-- Opening Marker --
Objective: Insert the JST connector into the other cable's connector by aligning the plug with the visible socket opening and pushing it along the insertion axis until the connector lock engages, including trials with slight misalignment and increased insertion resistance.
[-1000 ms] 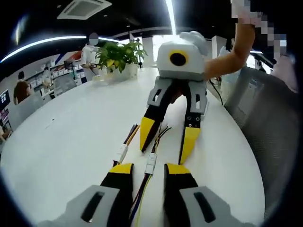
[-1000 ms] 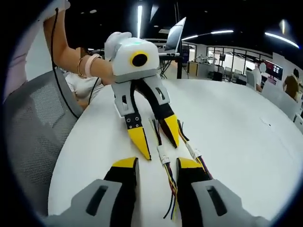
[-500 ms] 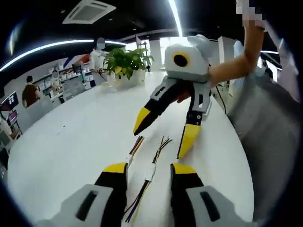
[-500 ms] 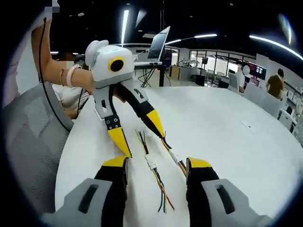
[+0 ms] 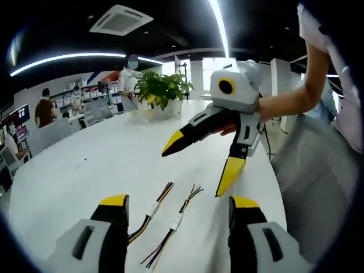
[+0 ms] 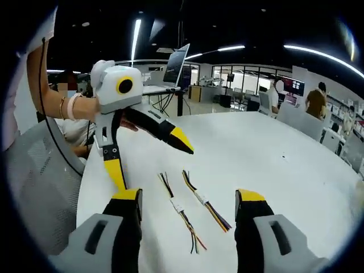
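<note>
Both tools, left tool (image 5: 177, 205) and right tool (image 6: 189, 197): I've spread jaws wide, lifted off. Two cables (image 5: 170, 222) lie side by side on worktop (image 5: 85, 170), unmated; nothing grasped, insertion unstarted.

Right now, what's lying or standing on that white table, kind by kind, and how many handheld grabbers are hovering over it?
Cables with white connectors: 2, one beside the other, lying apart, unjoined
Potted plant: 1, at the table's far end
Grippers: 2, left and right, both open, holding nothing
Total: 5
</note>
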The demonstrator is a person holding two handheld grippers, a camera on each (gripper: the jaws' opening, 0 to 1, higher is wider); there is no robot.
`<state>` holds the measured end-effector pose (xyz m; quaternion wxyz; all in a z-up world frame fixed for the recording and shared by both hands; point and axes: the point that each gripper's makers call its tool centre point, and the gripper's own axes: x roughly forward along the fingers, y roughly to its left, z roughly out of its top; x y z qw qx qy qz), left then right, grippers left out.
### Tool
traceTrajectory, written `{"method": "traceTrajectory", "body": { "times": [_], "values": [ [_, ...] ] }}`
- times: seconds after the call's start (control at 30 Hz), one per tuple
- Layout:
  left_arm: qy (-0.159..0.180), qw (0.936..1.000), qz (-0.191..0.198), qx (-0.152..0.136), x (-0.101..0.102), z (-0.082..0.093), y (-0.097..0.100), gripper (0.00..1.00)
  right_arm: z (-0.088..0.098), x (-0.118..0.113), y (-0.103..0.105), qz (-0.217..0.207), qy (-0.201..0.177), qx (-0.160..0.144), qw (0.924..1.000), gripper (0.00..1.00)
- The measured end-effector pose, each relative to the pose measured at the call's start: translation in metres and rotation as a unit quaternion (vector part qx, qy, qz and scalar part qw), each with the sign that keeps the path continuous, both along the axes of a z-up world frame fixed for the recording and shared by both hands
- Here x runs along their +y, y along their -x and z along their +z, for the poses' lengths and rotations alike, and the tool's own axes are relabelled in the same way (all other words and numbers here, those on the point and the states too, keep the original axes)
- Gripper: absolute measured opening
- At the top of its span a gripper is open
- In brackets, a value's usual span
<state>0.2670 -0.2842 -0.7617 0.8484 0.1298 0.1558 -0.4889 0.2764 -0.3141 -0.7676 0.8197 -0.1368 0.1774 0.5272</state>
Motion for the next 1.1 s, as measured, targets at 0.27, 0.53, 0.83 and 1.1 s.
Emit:
{"method": "traceTrajectory", "body": {
  "times": [0.27,0.53,0.83,1.1],
  "values": [
    [0.022,0.9997,0.014,0.004,0.003,0.017,0.01,0.86,0.019,-0.004,0.007,-0.022,-0.009,0.0,0.9997,0.82],
    [0.049,0.9979,0.037,0.021,0.004,0.028,0.02,0.89,0.032,-0.007,0.016,-0.035,-0.012,0.003,0.9993,0.9],
    [0.062,0.9974,0.031,0.022,0.002,0.038,0.035,0.96,0.042,-0.012,0.029,-0.037,-0.006,0.003,0.9993,0.95],
    [0.071,0.9964,0.035,0.031,0.003,0.046,0.051,0.99,0.056,-0.02,0.038,-0.051,-0.013,-0.002,0.9986,0.97]
  ]
}}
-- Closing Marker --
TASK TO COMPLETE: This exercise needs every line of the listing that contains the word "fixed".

RESPONSE:
`<state>` holds the measured end-effector pose (xyz m; quaternion wxyz; all in a z-up world frame fixed for the recording and shared by both hands; point and axes: the point that each gripper's makers call its tool centre point, and the gripper's own axes: x roughly forward along the fingers, y roughly to its left, z roughly out of its top; x y z qw qx qy qz), left then right, grippers left out.
- The measured end-effector pose, each relative to the pose measured at the call's start: translation in metres and rotation as a unit quaternion (vector part qx, qy, qz and scalar part qw), each with the sign that keeps the path continuous, both along the axes of a z-up world frame fixed for the recording and shared by both hands

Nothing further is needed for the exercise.